Norwich, United Kingdom
February 10, 2015
The high-performance computing workflow system, ‘RAMPART’, enables researchers to design and execute their own assembly workflows using a set of third-party open-source bioinformatics tools to provide improved results for their particular genome assembly projects.
De novo genome assembly is the process of reconstructing full-length chromosomes from the shorter genomic fragments produced by sequencing devices. The process has been described as like putting together a multi-million piece jigsaw puzzle. The assembly algorithms use overlapping information in the sequenced reads (jigsaw pieces) to reconstruct longer genomic sequences (larger chunks of the final picture). This is a common task in the study of many non-model organisms, as having longer sequences allows scientists to do many other downstream analyses, such as identifying genes, or making comparisons to other individuals or organisms.
The de novo genome assembly process is a complex task and typically involves testing multiple tools, parameters and approaches to produce the best possible assembly of the available data. This is because it is not always known beforehand which tools and settings will work best on the available sequence data given the organism’s specific genomic properties, such as genome size, ploidy (number of sets of chromosomes in the nucleus of a cell) and the composition of repetitive genomic content. Despite advances in computing hardware, algorithms and sequencing technologies, de novo assembly, particularly for more complex eukaryotic genomes, remains a challenging task.
Recently, several tools, such as ‘iMetAMOS’ and ‘A5’ approach this problem by exhaustively testing many tools in parallel and then identifying and selecting the best assembly. However, these pipelines focus on bacterial genomes, where the computational demands are more manageable and the genomes are smaller and generally easier to assemble. Larger, more complex, genomes require more computational power and prohibit exhaustive testing of all tools and parameters with current computing hardware. For these projects, the user must use the literature and their own experience to decide which possibilities are worth considering.
The new workflow system, RAMPART, led by Daniel Mapleson at TGAC, allows the user to design and execute their own assembly workflows using a set of third-party open source bioinformatics tools. This reduces human error and relieves the burden of organising data files and executing tools manually, frequently helping to produce better assemblies more efficiently.
RAMPART gives the user the freedom to compare tools and parameters to identify the effect these have on the given data sets. The flexibility to roll-your-own workflow enables the user to tackle even complex assembly projects, tailoring the amount of work to be done based on the availability of computing resources, quantity of sequence data and complexity of the genome. In addition, RAMPART produces logs, metrics and reports throughout the workflow, which allows users to identify, and subsequently rectify, problems that may occur.
Daniel Mapleson, Analysis Pipelines Project Leader in the Regulatory & Environmental Genomics group at TGAC, said: “RAMPART helps us to speed up de novo genome assembly projects by helping to coordinate available sequence data and pass it through a multi-stage pipeline, comprising of existing tried and trusted assembly tools.

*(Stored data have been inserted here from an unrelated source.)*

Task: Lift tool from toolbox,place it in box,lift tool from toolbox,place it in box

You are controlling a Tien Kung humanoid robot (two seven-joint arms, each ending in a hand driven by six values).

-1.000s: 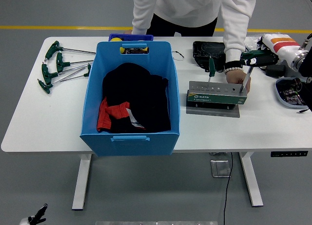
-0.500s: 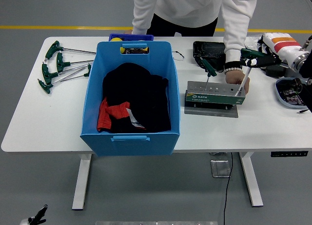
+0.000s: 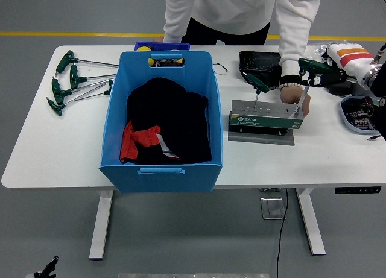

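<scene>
While the toolbox (image 3: 265, 117) is steadied on the surface (image 3: 54, 145) by a person's hand (image 3: 294, 98), a green-handled tool (image 3: 313, 67), its shaft in the toolbox, is clamped by the right hand (image 3: 325, 78) fingers; the blue box (image 3: 161, 169) stands left.

One white worktop (image 3: 54, 157) carries everything. On it stands one big blue bin (image 3: 161, 169), left of the middle, holding one heap of black cloth (image 3: 175, 118) with a red patch. Four green T-handled keys (image 3: 69, 79) lie at the far left. Right of the bin sits one grey tool stand (image 3: 265, 116), with two more green-handled keys (image 3: 254, 83) upright in it. One black tray (image 3: 258, 61) lies behind the stand, and one small blue dish (image 3: 353, 115) at the right edge. One person (image 3: 241, 6) stands at the far side with one hand (image 3: 294, 97) on the stand. One robot hand (image 3: 325, 74) shows on the right.
</scene>
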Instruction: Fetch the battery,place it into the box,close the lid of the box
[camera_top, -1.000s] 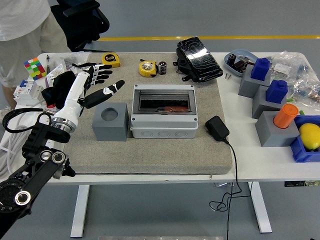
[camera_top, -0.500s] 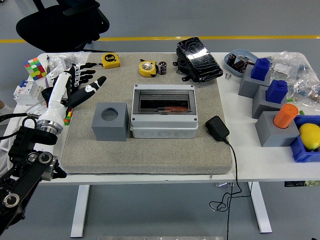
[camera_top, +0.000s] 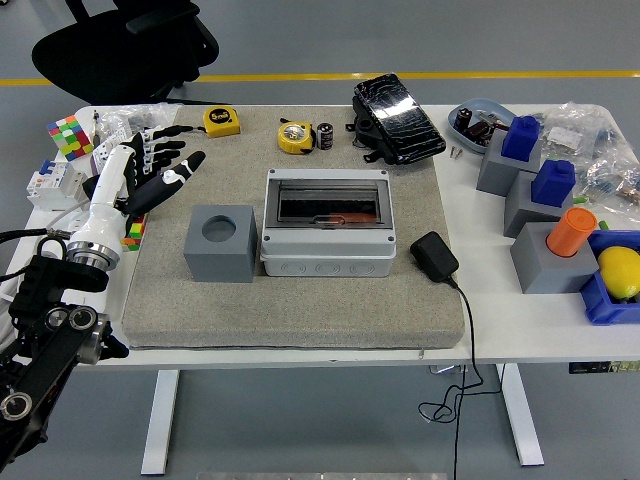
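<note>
Right now I see my left hand (camera_top: 150, 178) hovering over the left edge of the coarse grey felt mat (camera_top: 300, 300) on the white tabletop (camera_top: 520, 320), its fingers (camera_top: 172, 150) spread loose and holding nothing — the arm's lower part is cut off at the picture's corner. At the mat's middle sits the grey plastic box (camera_top: 326, 222), its smoked see-through lid down, beside a grey cube (camera_top: 220, 243) with a round hole. Whatever reddish shape lies under the lid is too dim to name, while the small dark cylindrical battery (camera_top: 325, 136) stands near the far edge — just beside a yellow tape measure (camera_top: 294, 136).
</note>
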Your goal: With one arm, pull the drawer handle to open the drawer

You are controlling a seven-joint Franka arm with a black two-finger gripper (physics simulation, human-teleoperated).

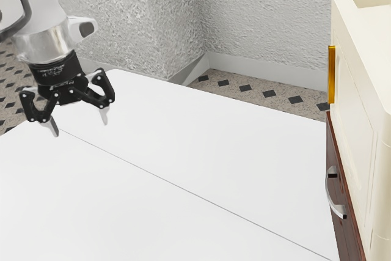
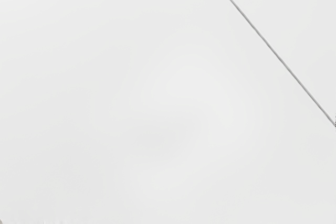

It provides a mechanism to systematically analyse the quality of multiple assemblies produced using various tools and settings, without requiring a reference genome sequence, making it particularly suitable for genome assembly projects of non-model organisms. This software should help to reduce the costs of producing high-quality draft genome assemblies in the future."
The scientific paper, titled: “RAMPART: a workflow management system for de novo genome assembly” is published in Oxford Journals Bioinformatics.